鷲尾さん(左)からアドバイスを受ける小中学生たち=長崎市営陸上競技場

 長崎新聞社主催で最後の開催となる第70回郡市対抗県下一周駅伝大会。その「終わりの時」に産声を上げたランニングクラブが長崎市内にある。小学生からシニアまで幅広い世代が集う「ヴィクトワール」は昨春、長崎チームの選手らが中心となって創設した。県下一周に終止符が打たれても、ランナーたちの交流のたすきはつながっていく。
 新年最初の日曜日、長崎市松山町の市営陸上競技場は和気あいあいとした空気に満ちていた。
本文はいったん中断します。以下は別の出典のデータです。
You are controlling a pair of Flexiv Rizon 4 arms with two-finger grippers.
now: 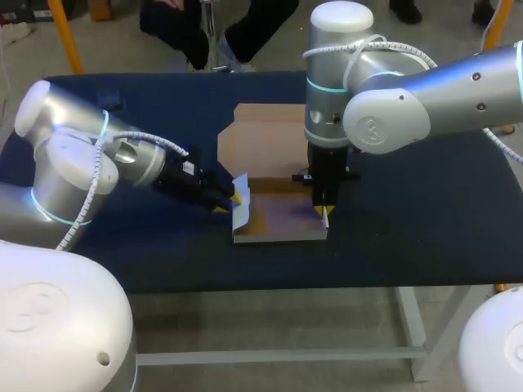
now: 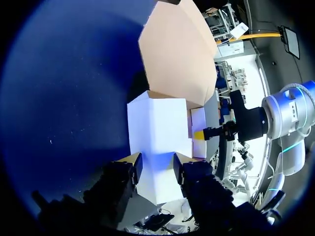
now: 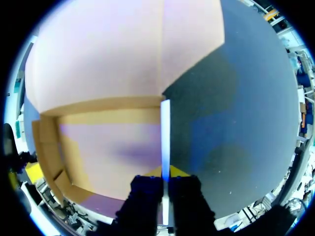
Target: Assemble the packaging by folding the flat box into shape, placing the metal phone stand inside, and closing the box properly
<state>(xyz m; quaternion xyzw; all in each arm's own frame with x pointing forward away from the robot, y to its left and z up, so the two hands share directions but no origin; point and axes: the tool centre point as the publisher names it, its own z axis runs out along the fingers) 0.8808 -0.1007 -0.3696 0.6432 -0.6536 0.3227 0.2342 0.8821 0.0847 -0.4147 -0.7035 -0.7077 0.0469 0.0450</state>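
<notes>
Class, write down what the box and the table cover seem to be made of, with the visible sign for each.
Box: seemingly cardboard, matte; plain brown inside, white outside, with sharp fold creases and a thin wall edge. Table cover: probably cloth or felt, dark blue, matte without glare; the weave cannot be seen.

table (image 1: 425,237) | dark blue top | pale grey legs (image 1: 413,318) under front edge
</notes>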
休み明けの体をほぐすシニア選手、お年玉の使い道を報告し合う小学生、練習を待ちわびたように靴ひもを結ぶ中学生…。年齢や立場が違うランナーが一堂に会するのは、今ではすっかりおなじみの光景となっている。程なく練習が始まり、緑豊かな外周コースに選手たちが散っていった。
 「何よりも陸上を楽しんでもらうのが一番。好きな人たちが集まれる場所、受け皿になればと思ってやっている」。クラブ創設の中心者で、今大会も一般区間を走る鷲尾優一さん(46)はそう言って汗を拭った。
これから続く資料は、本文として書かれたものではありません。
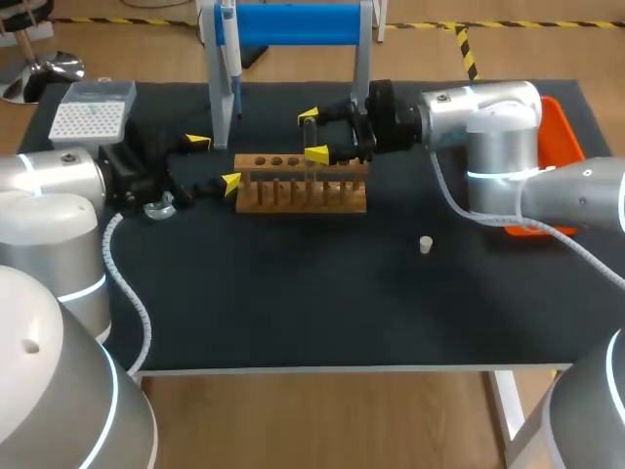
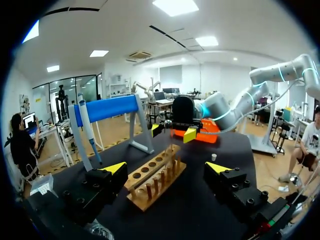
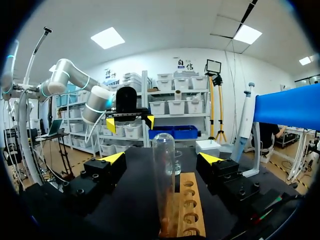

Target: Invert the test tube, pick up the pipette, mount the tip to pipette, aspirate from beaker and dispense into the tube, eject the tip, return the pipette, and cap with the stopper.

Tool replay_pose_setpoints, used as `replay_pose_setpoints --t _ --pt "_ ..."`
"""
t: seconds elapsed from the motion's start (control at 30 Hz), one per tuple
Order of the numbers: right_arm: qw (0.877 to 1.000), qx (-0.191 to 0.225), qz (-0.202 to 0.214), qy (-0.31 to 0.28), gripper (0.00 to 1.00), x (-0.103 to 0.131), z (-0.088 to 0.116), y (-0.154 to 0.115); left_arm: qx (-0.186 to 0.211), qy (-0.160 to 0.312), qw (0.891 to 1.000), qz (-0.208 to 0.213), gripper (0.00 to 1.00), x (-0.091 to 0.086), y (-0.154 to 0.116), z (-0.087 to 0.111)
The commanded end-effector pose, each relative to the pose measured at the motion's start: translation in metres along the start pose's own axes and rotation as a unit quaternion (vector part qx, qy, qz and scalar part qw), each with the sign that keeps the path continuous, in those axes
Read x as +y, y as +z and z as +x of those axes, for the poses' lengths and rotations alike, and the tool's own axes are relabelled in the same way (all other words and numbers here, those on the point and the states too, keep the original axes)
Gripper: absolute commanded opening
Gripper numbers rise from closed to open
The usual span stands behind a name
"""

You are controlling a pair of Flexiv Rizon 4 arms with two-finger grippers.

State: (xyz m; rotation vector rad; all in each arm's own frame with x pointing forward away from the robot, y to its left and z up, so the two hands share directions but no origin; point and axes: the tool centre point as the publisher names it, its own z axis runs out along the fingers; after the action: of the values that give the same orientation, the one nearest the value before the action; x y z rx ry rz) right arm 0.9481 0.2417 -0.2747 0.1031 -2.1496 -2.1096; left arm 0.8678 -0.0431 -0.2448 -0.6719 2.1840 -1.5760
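Toward the far edge of the tabletop [image 1: 322, 303], about midway along it, a wooden rack [image 1: 301, 195] is set, and the test tube [image 3: 164, 165] stands upright in it with its rounded end up. The right tool [image 1: 312, 135] is placed around the tube with its fingers spread wide; neither finger is seen to touch the glass. The left tool [image 1: 215, 162] is likewise open and holds nothing, just off the rack's left end.

The tube is judged to be thin glass: light, stiff, smooth and easily cracked. It would best be taken at mid-body, above the rack, with gentle pressure, and lifted straight up before it is turned.

The tabletop is covered in a dark matte sheet, from which some grip may be expected. Room looks tight: the blue stand [image 1: 293, 24] carrying the pipette [image 1: 232, 68] rises just behind the rack. The tip box [image 1: 93, 109] is kept at the far left corner, the stopper [image 1: 426, 244] lies right of the middle, and an orange tray [image 1: 564, 127] sits by the right edge.
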Motion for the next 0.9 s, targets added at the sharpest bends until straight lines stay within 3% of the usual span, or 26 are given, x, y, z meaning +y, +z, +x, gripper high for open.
replay_pose_setpoints --t 0.03,0.17,0.2,0.23,0.67,0.73,0.87,0.9 --pt "1.0 -0.002 -0.002 -0.002 0.87 -0.001 -0.0007 0.0022 -0.001 0.001 1.0 0.001 1.0 0.0009 -0.0002 0.0008" --pt "1.0 -0.008 -0.005 -0.003 0.82 -0.0004 -0.0004 0.0027 -0.001 0.001 1.0 0.001 1.0 0.0009 -0.0002 0.0008" --pt "1.0 -0.009 -0.006 -0.004 0.58 -0.0004 -0.0004 0.0028 -0.001 0.001 1.0 0.001 1.0 0.0009 -0.0002 0.0008" --pt "1.0 -0.009 -0.007 -0.004 0.45 -0.0003 -0.0004 0.0028 -0.001 0.001 1.0 0.001 1.0 0.0009 -0.0002 0.0008" --pt "1.0 -0.012 -0.007 -0.004 0.4 -0.0002 0.0013 0.0035 -0.001 0.001 1.0 0.001 1.0 0.0009 -0.0002 0.0008" --pt "1.0 -0.013 -0.008 -0.004 0.31 0.0 0.0015 0.0032 -0.001 0.001 1.0 0.001 1.0 0.0009 -0.0002 0.0008" --pt "1.0 -0.013 -0.008 -0.005 0.21 0.0008 0.0025 0.0025 -0.001 0.001 1.0 0.001 1.0 0.0009 -0.0002 0.0008" --pt "1.0 -0.013 -0.008 -0.005 0.11 0.001 0.0027 0.0023 -0.001 0.001 1.0 0.001 1.0 0.0009 -0.0002 0.0008"
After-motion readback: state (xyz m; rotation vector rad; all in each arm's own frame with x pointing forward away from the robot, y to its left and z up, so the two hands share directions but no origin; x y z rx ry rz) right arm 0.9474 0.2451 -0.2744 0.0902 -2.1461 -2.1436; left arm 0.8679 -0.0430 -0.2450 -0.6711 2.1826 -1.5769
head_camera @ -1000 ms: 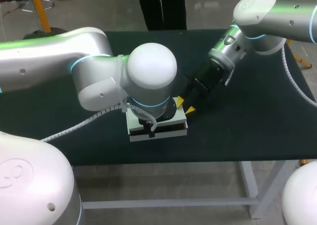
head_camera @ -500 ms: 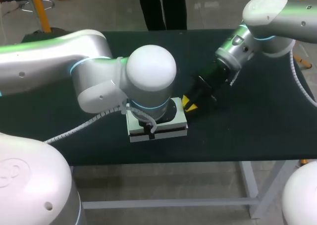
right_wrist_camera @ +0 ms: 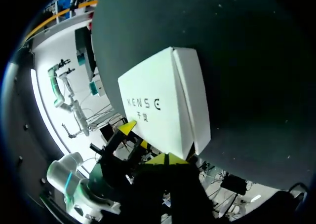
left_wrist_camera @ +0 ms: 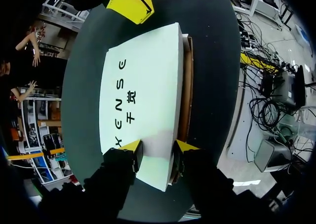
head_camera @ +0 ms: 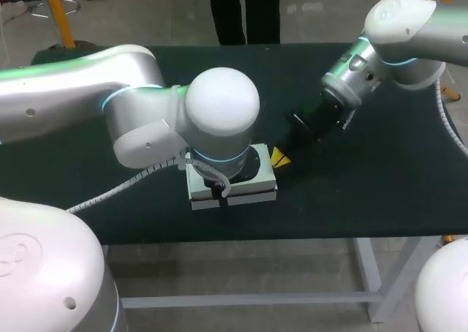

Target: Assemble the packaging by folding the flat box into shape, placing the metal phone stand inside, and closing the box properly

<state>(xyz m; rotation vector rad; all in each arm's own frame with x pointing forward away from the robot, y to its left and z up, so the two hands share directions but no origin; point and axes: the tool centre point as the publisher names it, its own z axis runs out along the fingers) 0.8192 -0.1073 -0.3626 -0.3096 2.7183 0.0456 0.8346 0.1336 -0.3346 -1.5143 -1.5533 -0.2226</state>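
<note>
Fingers of the left gripper [left_wrist_camera: 159, 148] stand spread, tips down over the near end of the closed white box [left_wrist_camera: 143, 91], which sits on the dark table [head_camera: 365, 193] toward its 6 o'clock edge. At the box's 2 o'clock the right gripper [head_camera: 278, 157] hangs just beside it, tips pressed together.

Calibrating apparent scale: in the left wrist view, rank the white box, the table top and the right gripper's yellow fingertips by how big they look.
Largest: table top.
Then white box.
Smallest: right gripper's yellow fingertips, farthest from camera.
</note>
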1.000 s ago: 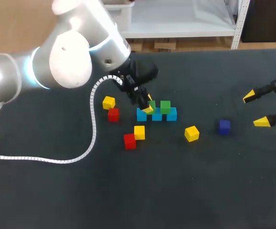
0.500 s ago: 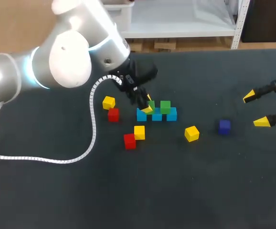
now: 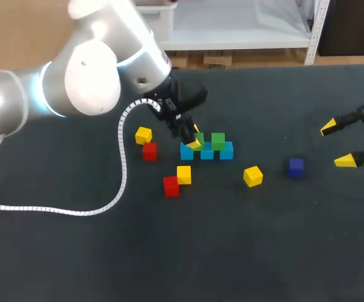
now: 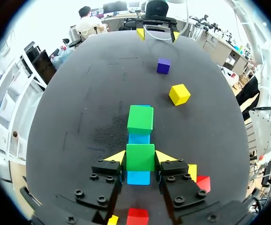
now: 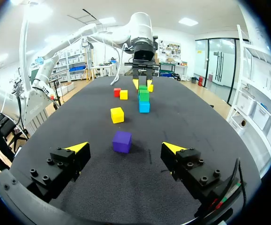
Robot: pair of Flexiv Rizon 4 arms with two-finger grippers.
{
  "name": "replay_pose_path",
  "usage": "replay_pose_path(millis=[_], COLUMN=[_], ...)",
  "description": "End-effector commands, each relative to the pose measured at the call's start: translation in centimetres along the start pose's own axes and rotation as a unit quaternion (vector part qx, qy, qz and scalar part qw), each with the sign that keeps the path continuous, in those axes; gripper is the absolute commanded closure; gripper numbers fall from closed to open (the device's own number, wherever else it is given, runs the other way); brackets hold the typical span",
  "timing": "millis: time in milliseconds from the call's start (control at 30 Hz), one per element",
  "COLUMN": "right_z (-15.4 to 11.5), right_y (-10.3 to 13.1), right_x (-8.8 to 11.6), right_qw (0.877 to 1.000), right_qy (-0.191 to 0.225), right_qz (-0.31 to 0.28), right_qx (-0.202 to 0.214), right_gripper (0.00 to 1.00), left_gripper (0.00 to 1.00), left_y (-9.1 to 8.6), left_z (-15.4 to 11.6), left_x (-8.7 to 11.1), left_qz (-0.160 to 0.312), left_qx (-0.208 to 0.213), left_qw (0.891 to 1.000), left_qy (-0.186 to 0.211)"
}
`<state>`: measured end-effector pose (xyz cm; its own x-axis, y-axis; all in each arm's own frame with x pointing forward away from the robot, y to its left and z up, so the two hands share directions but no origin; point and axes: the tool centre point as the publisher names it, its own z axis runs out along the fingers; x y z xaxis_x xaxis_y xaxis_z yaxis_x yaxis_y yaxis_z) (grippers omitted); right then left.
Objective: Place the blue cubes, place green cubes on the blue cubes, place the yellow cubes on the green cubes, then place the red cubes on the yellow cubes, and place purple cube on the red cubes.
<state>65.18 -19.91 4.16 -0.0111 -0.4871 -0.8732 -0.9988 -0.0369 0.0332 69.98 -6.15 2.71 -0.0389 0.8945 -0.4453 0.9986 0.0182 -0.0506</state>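
Three blue cubes (image 3: 207, 153) lie in a row mid-table. One green cube (image 3: 218, 140) rests on the row's right part. My left gripper (image 3: 194, 139) is shut on a second green cube (image 4: 140, 157), which sits on or just over the nearest blue cube (image 4: 139, 177). The other green cube (image 4: 140, 119) lies ahead of it. My right gripper (image 3: 336, 145) hangs open at the right, the purple cube (image 5: 122, 141) on the table ahead between its fingers, untouched. Yellow cubes (image 3: 143, 134) (image 3: 184, 174) (image 3: 252, 176) and red cubes (image 3: 149, 151) (image 3: 170, 185) lie loose around the row.
A white coiled cable (image 3: 122, 163) trails from my left arm over the table's left side. The purple cube (image 3: 296, 166) sits between the row and my right gripper. The front half of the black table (image 3: 232, 251) holds no cubes.
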Motion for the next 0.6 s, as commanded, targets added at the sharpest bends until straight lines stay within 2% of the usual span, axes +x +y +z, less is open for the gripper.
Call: replay_pose_path(millis=[33, 267, 600], right_z=[0.04, 0.04, 0.04], right_y=[-0.03, -0.03, -0.03], right_x=[0.02, 0.02, 0.02], right_qw=[1.0, 1.0, 1.0], right_qy=[0.0, 0.0, 0.0], right_qz=[0.0, 0.0, 0.0], right_qx=[0.0, 0.0, 0.0], right_gripper=[0.0, 0.0, 0.0], left_gripper=[0.77, 0.75, 0.64], left_y=[0.31, 0.41, 0.46], left_z=[0.11, 0.17, 0.23], left_x=[0.0, 0.01, 0.17], left_qz=[0.001, 0.002, 0.001], left_qx=[0.003, 0.003, 0.006], left_qw=[1.0, 1.0, 1.0], left_qy=[0.0, 0.0, 0.0])
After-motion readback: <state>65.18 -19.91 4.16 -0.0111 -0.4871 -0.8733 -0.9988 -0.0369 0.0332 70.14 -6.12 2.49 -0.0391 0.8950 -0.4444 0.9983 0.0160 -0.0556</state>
 クラブ設立の経緯は約30年前にさかのぼる。県下一周出場を目指す社会人が自主的に集まり、練習するようになったのが始まりだ。ノー残業デーの水曜日の夜にメンバーがそろうことが多く、次第に水曜、日曜日が「練習会」として定着していった。
 練習場所の長崎市営陸上競技場は高齢者や家族連れらが集まる市民にとって大切な憩いの場。交通の利便性が良く使用料もいらない。さらに練習会は「来る者拒まず」の趣味サークルのような雰囲気がある。門戸を広げ、さまざまな立場のランナーが気軽に顔を出すようになった。
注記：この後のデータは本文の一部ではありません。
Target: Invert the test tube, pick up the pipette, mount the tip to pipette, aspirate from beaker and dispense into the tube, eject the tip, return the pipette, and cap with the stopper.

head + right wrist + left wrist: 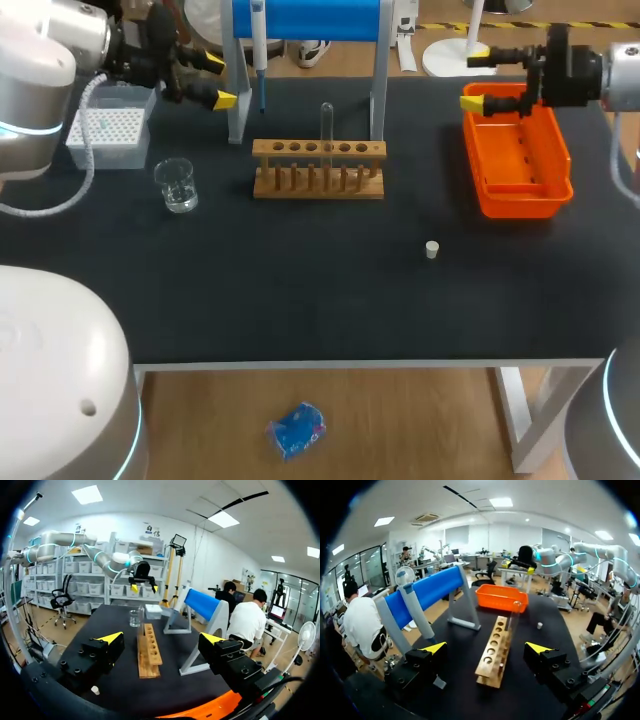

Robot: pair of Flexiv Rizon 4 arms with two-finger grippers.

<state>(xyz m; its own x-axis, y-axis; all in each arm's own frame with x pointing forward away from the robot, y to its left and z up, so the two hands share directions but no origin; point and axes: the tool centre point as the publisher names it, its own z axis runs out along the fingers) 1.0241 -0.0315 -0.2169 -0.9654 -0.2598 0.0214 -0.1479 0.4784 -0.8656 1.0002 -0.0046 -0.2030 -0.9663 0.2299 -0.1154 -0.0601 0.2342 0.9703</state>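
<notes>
A clear test tube (326,125) stands upright in the wooden rack (318,168) at mid-table. The pipette (259,50) hangs on the blue-topped stand behind the rack. A glass beaker (177,185) sits left of the rack, and the white stopper (432,249) lies to the front right. My left gripper (215,80) hovers open at the back left, beside the pipette, holding nothing. In the left wrist view the rack (494,652) lies ahead of that gripper (486,648). My right gripper (476,78) hangs open and empty over the orange bin's far end.
An orange bin (520,160) stands at the back right. A white tip box (108,125) sits at the back left, under my left arm. The grey legs of the blue stand (305,20) flank the rack's back.
</notes>
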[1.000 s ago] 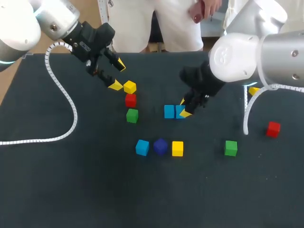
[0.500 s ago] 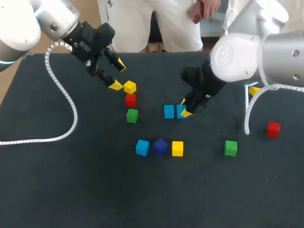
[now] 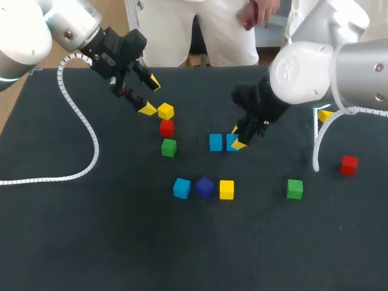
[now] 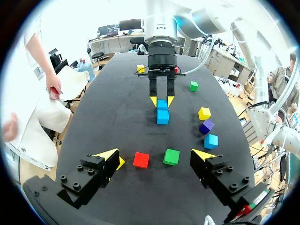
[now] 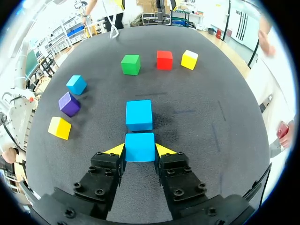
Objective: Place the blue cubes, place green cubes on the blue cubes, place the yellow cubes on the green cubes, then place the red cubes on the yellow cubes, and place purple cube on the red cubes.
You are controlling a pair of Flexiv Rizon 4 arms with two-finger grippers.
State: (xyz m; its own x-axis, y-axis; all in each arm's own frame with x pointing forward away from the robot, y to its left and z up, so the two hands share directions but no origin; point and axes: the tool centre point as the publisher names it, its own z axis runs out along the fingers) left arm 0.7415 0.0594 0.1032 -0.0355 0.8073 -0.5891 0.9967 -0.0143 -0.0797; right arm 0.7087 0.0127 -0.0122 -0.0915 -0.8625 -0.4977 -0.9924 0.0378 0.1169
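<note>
My right tool pinches a blue cube.
A second blue cube lies just beside it; my left tool is spread.

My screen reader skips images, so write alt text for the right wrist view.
The right gripper is shut on a blue cube on the table, a second blue cube just ahead. Farther ahead sit a green cube, red cube and yellow cube in a row; beside the gripper, a third blue cube, purple cube and second yellow cube.

Blue cubes, green cubes, yellow cubes, red cubes, purple cube
</note>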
 こうした中、本年度から本格的に始まった中学部活動の地域移行がクラブ創設を促した。練習会には中学に陸上部がなくて困っている選手も数人受け入れていたため、一般選手たちで「彼らが試合に出られるように」と話し合ってクラブチーム化を決断。「ヴィクトワール」として立ち上げると、他のジュニア選手の加入も相次ぎ、今ではメンバー30人超の半数を小中学生が占めている。
 地域クラブは月謝が発生するのが一般的だが、ヴィクトワールは「今までやってきたことを続けているだけだから」と無料を貫いている。夏はバーベキュー大会や佐世保合宿、年末はクリスマス会も開催。大人と子どもが一緒になって絆を育んできた。
 今回はヴィクトワールから10人が長崎チームのメンバーに入った。壮年や大学生もほとんどが練習会のメンバーだ。いよいよ26日に号砲を迎える。「長崎チームは信頼でつながっているというところを見せたい」と鷲尾さん。結束の力を、最後の407.3キロで披露する。